You see, I’ve lost control over most aspects of my life as you know from my previous blogs. I’ve lost my independence and ability to work. These two things are what took me to a new place yesterday that I’m not sure I know how to get out of. Yes, I already lost those two things years ago, but the realization again of such important human traits, broke me yet again. I see no fixing this feeling this time.
You see, my husband and I always had a plan. Yes, life throws curve balls at you when you have plans and goals, but the end result is still there, and you just bend around the shots that are thrown at you. Well, our plan and goal has been changed and cannot be undone. I am at a loss and instead of the “old me” being able to be that optimistic person and look for a way around it, I am now a person who can’t see a positive outcome, no matter which way I look.
What little bit of hope that kept me going is gone now. Am I back where I was years ago with no reason to live? I truly can’t answer that right now.
Am I looking for attention or someone to change in order to help me – no not at all. Because that would be unfair and not what I’m truly made of – no matter how bad my disease is, I will never give up that trait.
But what do I do now? How can I even face another day knowing that this isn’t going away? I can’t answer either question. The disease? Definitely. Anger again – yep. I loathe this disease and what it’s done to me.
So, I’ve “escaped” again to my room, to sleep, to dreams and nightmares. Trying not to face reality or anyone in my life right now. I wish I could say it’s helping, but it’s not. That’s why I’m writing this now.
I’ve shut everyone out and I feel like I did 376 days ago when I lost my best friend, my dad. I’ve suffered another loss, but not by death this time. In this disease though it feels the same to me.
As I’m typing this, I honestly don’t even know if at the end I will be able to even publish this.
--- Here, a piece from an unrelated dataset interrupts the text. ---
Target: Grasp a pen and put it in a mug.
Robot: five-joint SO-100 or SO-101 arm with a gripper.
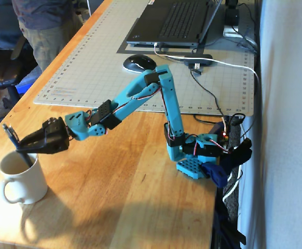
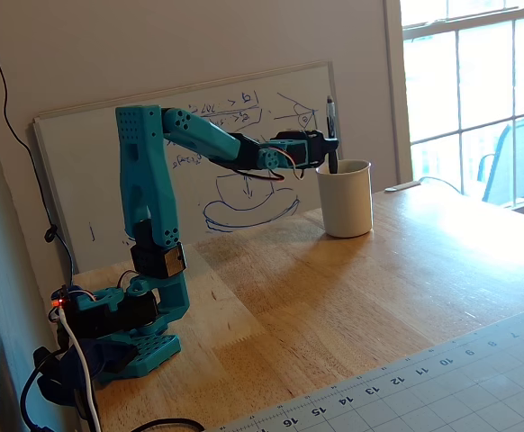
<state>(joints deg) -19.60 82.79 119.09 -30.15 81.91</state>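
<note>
The pen (image 1: pixel 15 143) is held between the closed jaws of the gripper (image 1: pixel 24 149) near mid-shaft, its lower end already dipped inside the mug (image 1: pixel 20 176) (rim barely cleared). It is judged light, stiff and smooth, so slipping or tilting is possible; the ceramic mug is judged heavy enough to stay put.

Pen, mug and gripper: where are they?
pen (image 2: pixel 330 121), a fixed view, upper shaft above the rim.
mug (image 1: pixel 27 182), a fixed view, outer wall.
gripper (image 1: pixel 24 149), a fixed view, fingertips clamping the pen.

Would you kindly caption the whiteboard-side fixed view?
Pincer lowers the pen tip-first into the mug.
</note>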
In my first blog I mentioned how much of a private person I am and this blog (though without actually saying exactly what has happened) is much more raw than anything I’ve ever written before. It’s too personal, too much insight into my life and to show my vulnerability is very hard, if not impossible. So if you are reading this, I took that leap. Not for comments or for anyone to reach out to me, but just because I needed to share what I can’t handle right now.
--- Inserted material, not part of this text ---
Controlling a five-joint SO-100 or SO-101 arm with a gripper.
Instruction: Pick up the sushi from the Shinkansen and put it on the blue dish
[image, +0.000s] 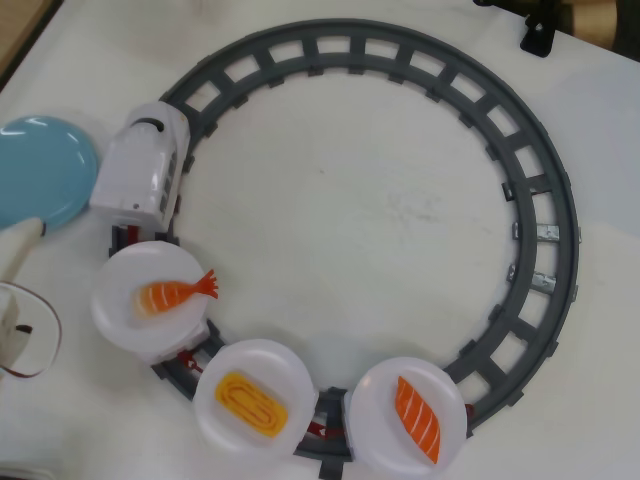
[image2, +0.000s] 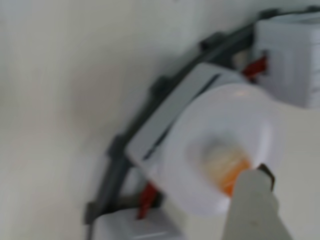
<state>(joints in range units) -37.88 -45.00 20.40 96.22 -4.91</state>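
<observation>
Sushi (image: 175, 293) on Shinkansen (image: 143, 172) plates

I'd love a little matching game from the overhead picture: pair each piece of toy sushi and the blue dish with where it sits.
Things:
1. shrimp sushi
2. egg sushi
3. salmon sushi
4. blue dish

Places in the overhead view:
A. on the middle white plate
B. at the left edge, off the track, holding nothing
C. on the white plate next to the train
D. on the white plate farthest from the train

Pairs: 1-C, 2-A, 3-D, 4-B
</observation>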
I wish I had someone to ask, and even if I did, there’s really no answer to the question. No solution. No hope.
I don’t know what I’m going to do. I’ve probably already said that by now. But it’s still there – the unknown. The desperation and again, the hopelessness.
How can someone like me who is sick bounce back from this? Please don’t say from the help and support of my family and friends. They can’t help. Not from the size of this impact in my life. I can’t even be there for my husband as he’s trying to deal with this too. Another thing that’s breaking me apart from the inside. I can’t be strong enough for myself or for him anymore.
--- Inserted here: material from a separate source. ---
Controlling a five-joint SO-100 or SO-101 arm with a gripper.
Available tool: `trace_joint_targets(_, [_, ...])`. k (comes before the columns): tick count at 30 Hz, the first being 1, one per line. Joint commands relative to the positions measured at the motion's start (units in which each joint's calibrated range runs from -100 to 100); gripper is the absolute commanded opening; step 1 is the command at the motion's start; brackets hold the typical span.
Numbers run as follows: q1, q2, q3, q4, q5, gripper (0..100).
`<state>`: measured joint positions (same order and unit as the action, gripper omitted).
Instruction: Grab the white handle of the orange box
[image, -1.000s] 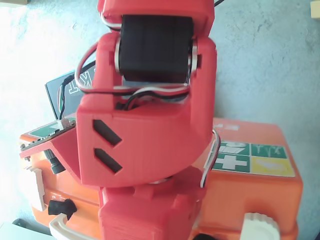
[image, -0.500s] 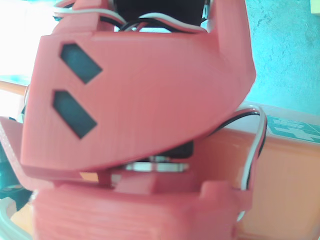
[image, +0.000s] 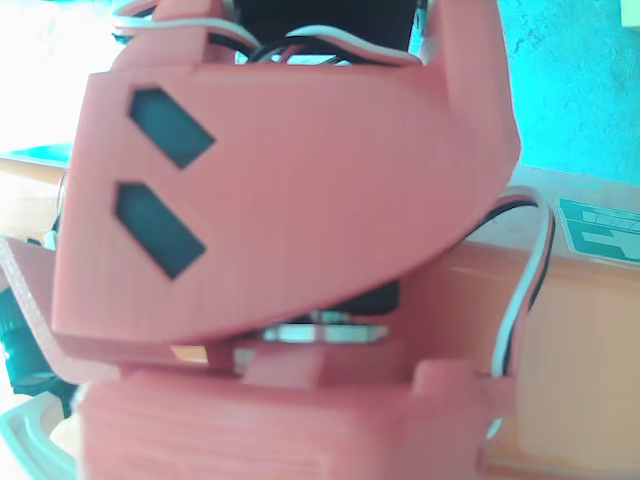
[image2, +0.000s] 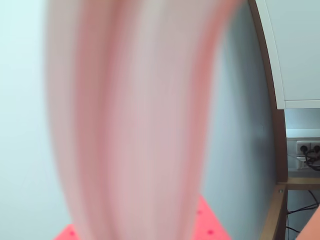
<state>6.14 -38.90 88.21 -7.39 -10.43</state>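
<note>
Closing in on the white handle (image: 30, 435) of the orange box (image: 570, 350); claw hidden (grip cannot be told). Next: settling squarely over it.

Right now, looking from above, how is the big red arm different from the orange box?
The arm is pinkish red; the orange box is a paler orange. The arm fills most of the overhead view, while the box only peeks out at the right, behind it. The arm has two dark slanted slots; the box carries a green and white sticker. Both look like smooth plastic.
</note>
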Motion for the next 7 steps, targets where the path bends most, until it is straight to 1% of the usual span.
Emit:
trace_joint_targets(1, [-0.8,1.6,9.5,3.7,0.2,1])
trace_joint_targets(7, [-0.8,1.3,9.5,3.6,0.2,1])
How do I end this blog? I don’t know that either. I’m truly heartbroken. I wish for so many things. I wish some things had never changed and I wish some things had never happened. I wish I still had a plan in place, a hopeful future to go where I need to be and to be happy once again. I don’t even know what it’s like to be “happy” anymore. I’m so sad and I’ve sacrificed so much already – I don’t have anything left. I know I couldn’t have given anymore than I had, and looking back, obviously none of what I did mattered anyways. If it did, things would be different.
I will pray again tonight as I did yesterday and all day today. I know God can move mountains and miracles happen everyday, but I feel that nothing will change this time.
What’s my direction? I don’t know. Hopefully tomorrow I will find it and be able to share it. If not, more “escaping” and just staying in the dark….
I’m not going to “sugar coat” this one.. I can’t – too personal and way too much of it has surrounded me recently that it has overtaken all of my thoughts – night and day.
Anger – yep, going with another word. Where to even begin with that one.
It’s gotten so tough reading and reaching out and having others reach back to me who have the same disease as I – – but not for the reason you may think. It’s because it’s heartbreaking to hear, that horrible feeling that I can’t help any of them, and an anger of hearing the lack of respect, help and understanding from others in their lives or from those they encounter.
I recently read an article written by a world renown doctor whose speciality is dealing with those with Alzheimer’s and Dementia. Her blog is followed by many, so this particular statement of hers was really heartbreaking for me to read: “But reasoning is an ineffective strategy when you are working with someone who is no longer capable of reasoning. To be frank, it doesn’t work to explain things to people with dementia. It’s not that they’re not smart. It’s that their brain is dying.” (FYI: There was much more to this particular article, but this part is what stuck out most to me)
First off I truly do learn a lot from this doctor’s articles and experiences and respect her greatly, but this one quote definitely put me off as an opinion of what an “expert” has to say regarding such a huge human issue and quality.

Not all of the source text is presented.